Data provided ->

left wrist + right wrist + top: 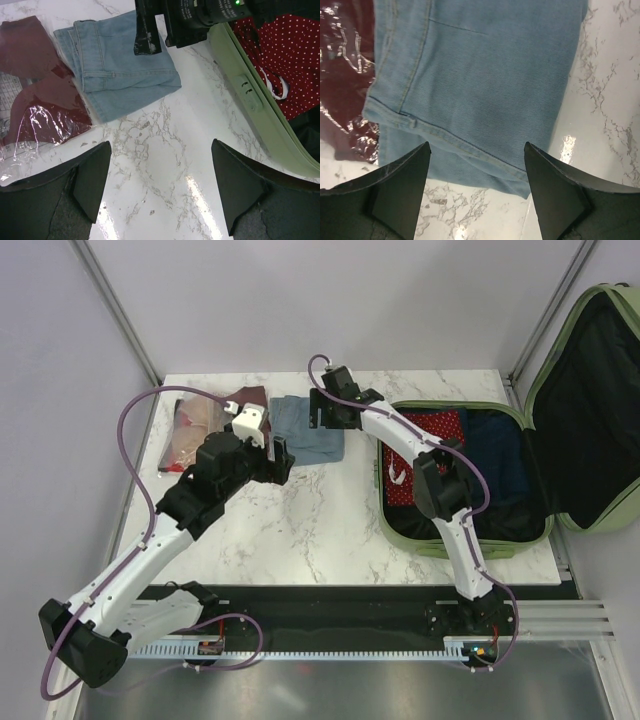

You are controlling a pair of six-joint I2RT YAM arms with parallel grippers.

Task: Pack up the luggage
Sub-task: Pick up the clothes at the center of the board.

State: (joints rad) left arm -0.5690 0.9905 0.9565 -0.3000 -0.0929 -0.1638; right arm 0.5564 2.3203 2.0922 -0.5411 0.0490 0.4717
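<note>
top view, table centre as the dial. marble table (320, 525).

- 10 o'clock: maroon garment in a clear plastic bag (200, 430), flat on the marble, near the far-left corner.
- left gripper (281, 460): just off centre toward 11, jaws wide apart, nothing between them. its own camera shows only bare marble between the fingers (92, 175). it points toward 3 o'clock.
- 12 o'clock: folded light-blue jeans (308, 432), flat, left edge against the bag (40, 95), possibly overlapping it.
- right gripper (322, 418): over the jeans at 12, arm reaching out across the luggage's left side. jaws spread wide, not clamped on anything. wrist camera has the denim (480, 75) filling the gap between the fingers (405, 185), hem edge near the tips. can't tell if the tips touch the cloth.
- 3 o'clock: the luggage (540, 532), sage-green hard shell, lying open on the right side of the table. lid is swung out to the right past the table edge, black lining showing.
- inside the base: red polka-dot garment (445, 430) on the left half, dark navy item (505, 465) to its right.
- the left wrist view shows the green rim (250, 100) just beside the jeans' right edge, with a strip of marble between.
</note>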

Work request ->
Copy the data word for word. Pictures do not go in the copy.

Solution for this exercise ->
left wrist + right wrist + top: 

You are controlling a pair of six-joint I2RT YAM arms with parallel grippers.

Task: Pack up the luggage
Sub-task: Pick up the clothes at the center of the board.

State: (joints rad) left arm -0.5690 0.9905 0.9565 -0.3000 -0.0929 -0.1638; right arm 0.5564 2.3203 2.0922 -0.5411 0.0490 0.4717
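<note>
top view, table centre as the dial. marble table (320, 525).

- 10 o'clock: maroon garment in a clear plastic bag (200, 430), flat on the marble, near the far-left corner.
- left gripper (281, 460): just off centre toward 11, jaws wide apart, nothing between them. its own camera shows only bare marble between the fingers (92, 175). it points toward 3 o'clock.
- 12 o'clock: folded light-blue jeans (308, 432), flat, left edge against the bag (40, 95), possibly overlapping it.
- right gripper (322, 418): over the jeans at 12, arm reaching out across the luggage's left side. jaws spread wide, not clamped on anything. wrist camera has the denim (480, 75) filling the gap between the fingers (405, 185), hem edge near the tips. can't tell if the tips touch the cloth.
- 3 o'clock: the luggage (540, 532), sage-green hard shell, lying open on the right side of the table. lid is swung out to the right past the table edge, black lining showing.
- inside the base: red polka-dot garment (445, 430) on the left half, dark navy item (505, 465) to its right.
- the left wrist view shows the green rim (250, 100) just beside the jeans' right edge, with a strip of marble between.
</note>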

No additional answer is needed here.